Work to be completed: In the records below, some lines hold the word "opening". Copy each of those lines.

Records shown:
====================
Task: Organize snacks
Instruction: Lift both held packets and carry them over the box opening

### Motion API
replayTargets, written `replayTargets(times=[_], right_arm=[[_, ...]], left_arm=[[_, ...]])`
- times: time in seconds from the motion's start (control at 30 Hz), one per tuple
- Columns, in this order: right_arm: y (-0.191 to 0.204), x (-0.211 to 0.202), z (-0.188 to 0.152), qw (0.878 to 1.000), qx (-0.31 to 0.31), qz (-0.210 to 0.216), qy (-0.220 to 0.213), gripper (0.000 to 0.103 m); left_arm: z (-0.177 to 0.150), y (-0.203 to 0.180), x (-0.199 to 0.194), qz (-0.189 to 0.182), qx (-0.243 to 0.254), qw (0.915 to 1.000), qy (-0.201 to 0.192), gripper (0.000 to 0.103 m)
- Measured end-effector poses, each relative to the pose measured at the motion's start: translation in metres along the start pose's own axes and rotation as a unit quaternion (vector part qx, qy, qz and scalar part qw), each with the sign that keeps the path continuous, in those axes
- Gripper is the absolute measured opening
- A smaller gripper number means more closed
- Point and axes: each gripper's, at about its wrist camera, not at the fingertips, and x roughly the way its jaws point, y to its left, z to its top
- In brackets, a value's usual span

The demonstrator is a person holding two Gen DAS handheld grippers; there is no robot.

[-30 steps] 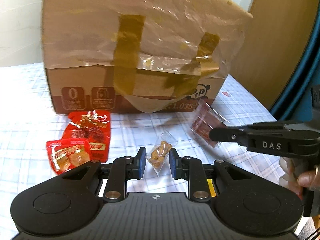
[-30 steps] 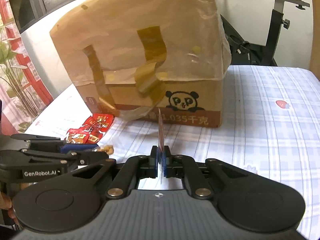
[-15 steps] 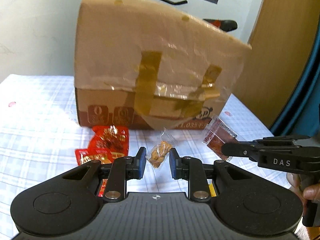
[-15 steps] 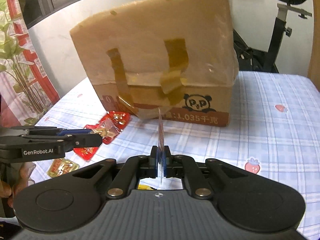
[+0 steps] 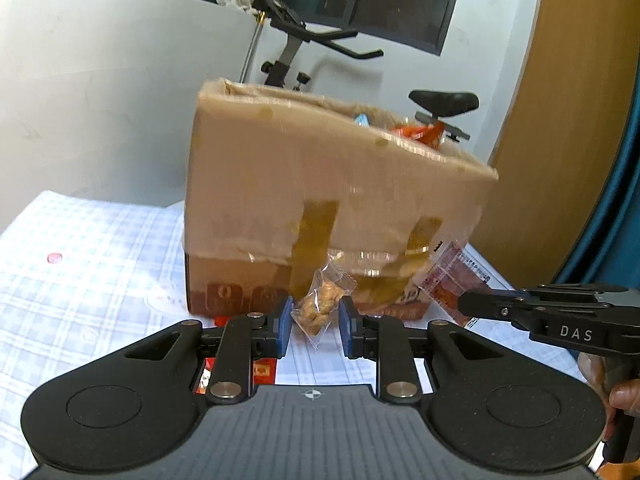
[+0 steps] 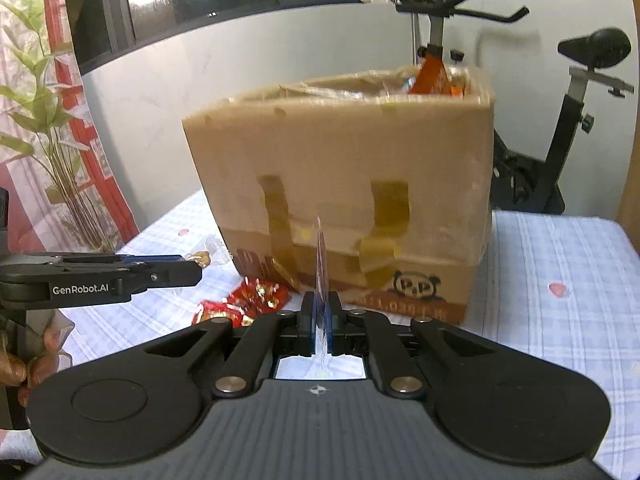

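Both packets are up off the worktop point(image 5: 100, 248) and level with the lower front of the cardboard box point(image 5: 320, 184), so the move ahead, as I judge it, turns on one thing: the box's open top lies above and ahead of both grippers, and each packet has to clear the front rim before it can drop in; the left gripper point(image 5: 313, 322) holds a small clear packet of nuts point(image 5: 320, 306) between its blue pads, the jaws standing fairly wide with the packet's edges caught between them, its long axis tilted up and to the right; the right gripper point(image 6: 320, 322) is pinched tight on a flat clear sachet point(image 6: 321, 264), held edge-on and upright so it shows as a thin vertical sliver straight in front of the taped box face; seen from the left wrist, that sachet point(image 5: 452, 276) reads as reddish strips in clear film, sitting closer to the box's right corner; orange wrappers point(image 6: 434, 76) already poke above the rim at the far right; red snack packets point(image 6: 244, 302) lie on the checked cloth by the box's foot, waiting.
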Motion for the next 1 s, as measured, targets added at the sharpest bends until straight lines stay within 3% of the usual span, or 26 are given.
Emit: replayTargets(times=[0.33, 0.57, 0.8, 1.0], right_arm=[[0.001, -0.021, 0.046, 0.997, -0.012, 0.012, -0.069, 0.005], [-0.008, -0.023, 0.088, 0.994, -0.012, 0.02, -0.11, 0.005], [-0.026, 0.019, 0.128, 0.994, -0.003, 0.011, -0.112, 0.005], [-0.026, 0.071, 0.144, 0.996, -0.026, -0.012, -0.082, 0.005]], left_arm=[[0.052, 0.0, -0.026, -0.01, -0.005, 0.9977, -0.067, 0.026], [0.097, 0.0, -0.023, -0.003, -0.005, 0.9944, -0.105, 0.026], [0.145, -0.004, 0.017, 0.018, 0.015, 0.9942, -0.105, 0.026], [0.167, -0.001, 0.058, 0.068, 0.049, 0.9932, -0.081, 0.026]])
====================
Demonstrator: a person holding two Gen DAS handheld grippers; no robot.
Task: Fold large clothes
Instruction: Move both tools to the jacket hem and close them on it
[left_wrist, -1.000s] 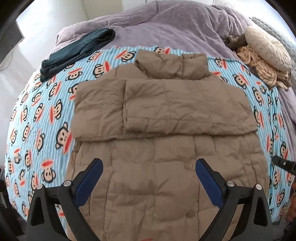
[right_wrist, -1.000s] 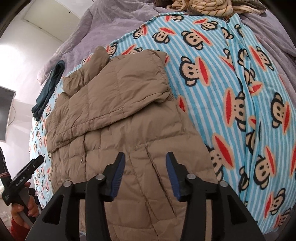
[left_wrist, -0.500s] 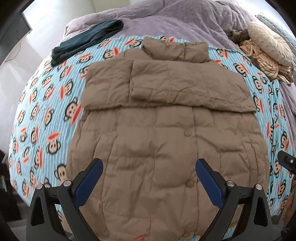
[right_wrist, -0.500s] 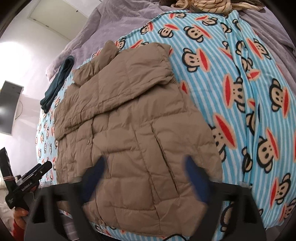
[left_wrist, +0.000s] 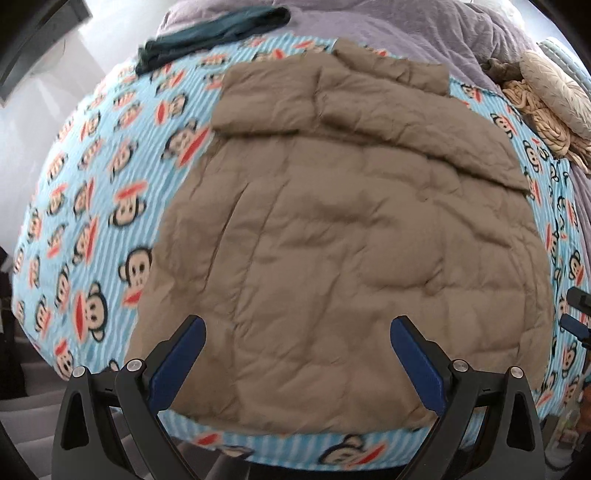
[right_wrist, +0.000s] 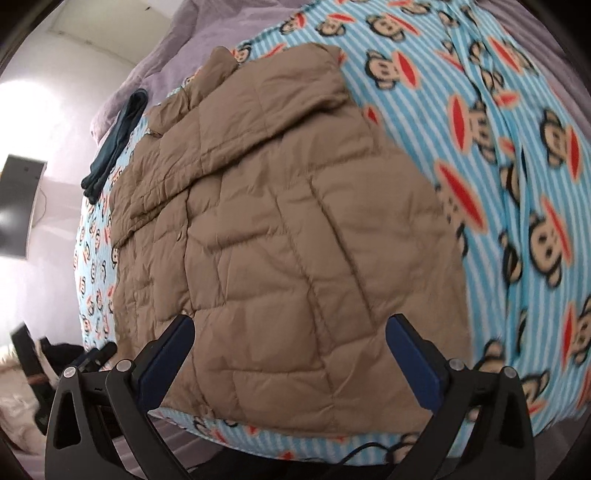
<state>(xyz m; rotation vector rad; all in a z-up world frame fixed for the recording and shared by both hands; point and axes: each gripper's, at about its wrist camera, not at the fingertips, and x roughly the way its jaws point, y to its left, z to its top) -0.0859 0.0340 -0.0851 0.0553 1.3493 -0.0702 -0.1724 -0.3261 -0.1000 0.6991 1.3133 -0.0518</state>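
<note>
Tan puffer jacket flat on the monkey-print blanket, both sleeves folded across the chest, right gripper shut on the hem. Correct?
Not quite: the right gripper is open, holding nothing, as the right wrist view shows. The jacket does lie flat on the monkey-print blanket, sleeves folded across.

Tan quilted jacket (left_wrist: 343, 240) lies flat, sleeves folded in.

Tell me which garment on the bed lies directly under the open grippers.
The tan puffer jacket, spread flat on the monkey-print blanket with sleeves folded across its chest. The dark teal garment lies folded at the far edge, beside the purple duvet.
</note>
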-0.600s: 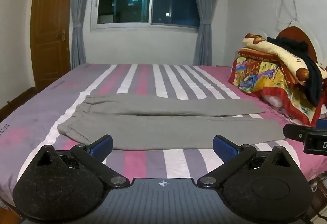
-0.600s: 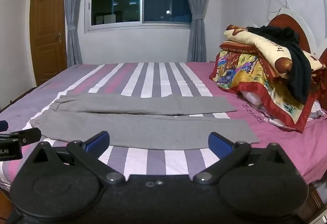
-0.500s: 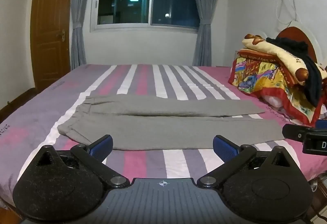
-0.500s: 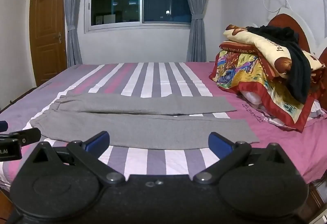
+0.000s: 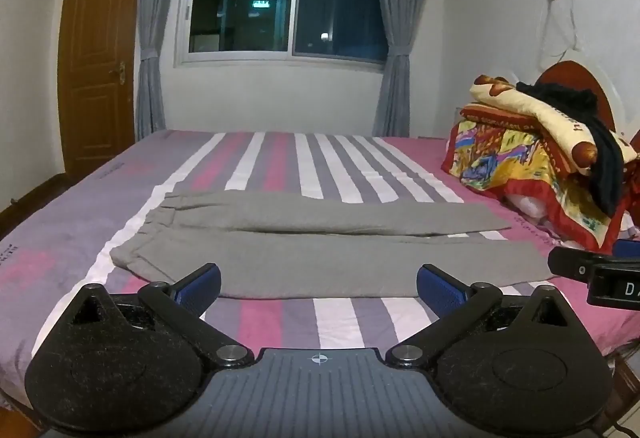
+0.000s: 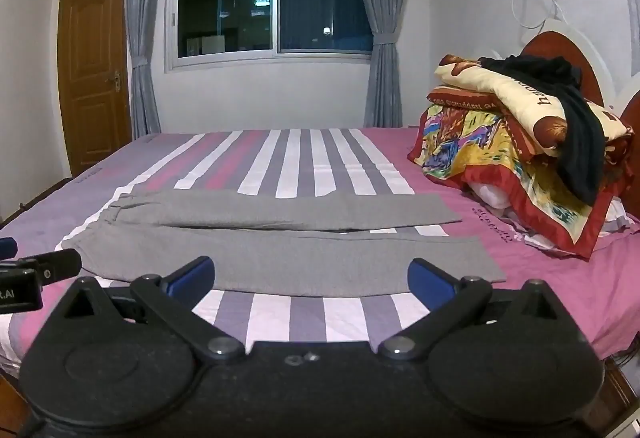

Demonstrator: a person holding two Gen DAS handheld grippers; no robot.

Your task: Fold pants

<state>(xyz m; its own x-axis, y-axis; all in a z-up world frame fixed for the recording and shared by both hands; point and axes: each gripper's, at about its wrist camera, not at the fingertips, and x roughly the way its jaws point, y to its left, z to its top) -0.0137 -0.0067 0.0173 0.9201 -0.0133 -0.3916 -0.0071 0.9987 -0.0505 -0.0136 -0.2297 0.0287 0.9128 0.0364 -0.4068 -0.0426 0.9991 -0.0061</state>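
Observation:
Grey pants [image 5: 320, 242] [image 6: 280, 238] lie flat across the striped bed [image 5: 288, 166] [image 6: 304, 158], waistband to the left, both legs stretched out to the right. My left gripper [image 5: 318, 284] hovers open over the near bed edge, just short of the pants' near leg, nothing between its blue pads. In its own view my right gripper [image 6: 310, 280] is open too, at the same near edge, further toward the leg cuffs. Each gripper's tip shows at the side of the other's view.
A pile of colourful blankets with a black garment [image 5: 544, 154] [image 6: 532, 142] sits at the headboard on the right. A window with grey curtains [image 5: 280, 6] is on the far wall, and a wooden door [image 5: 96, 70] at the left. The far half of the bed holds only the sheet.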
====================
Written solution:
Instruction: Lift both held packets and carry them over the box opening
- Gripper is the absolute measured opening

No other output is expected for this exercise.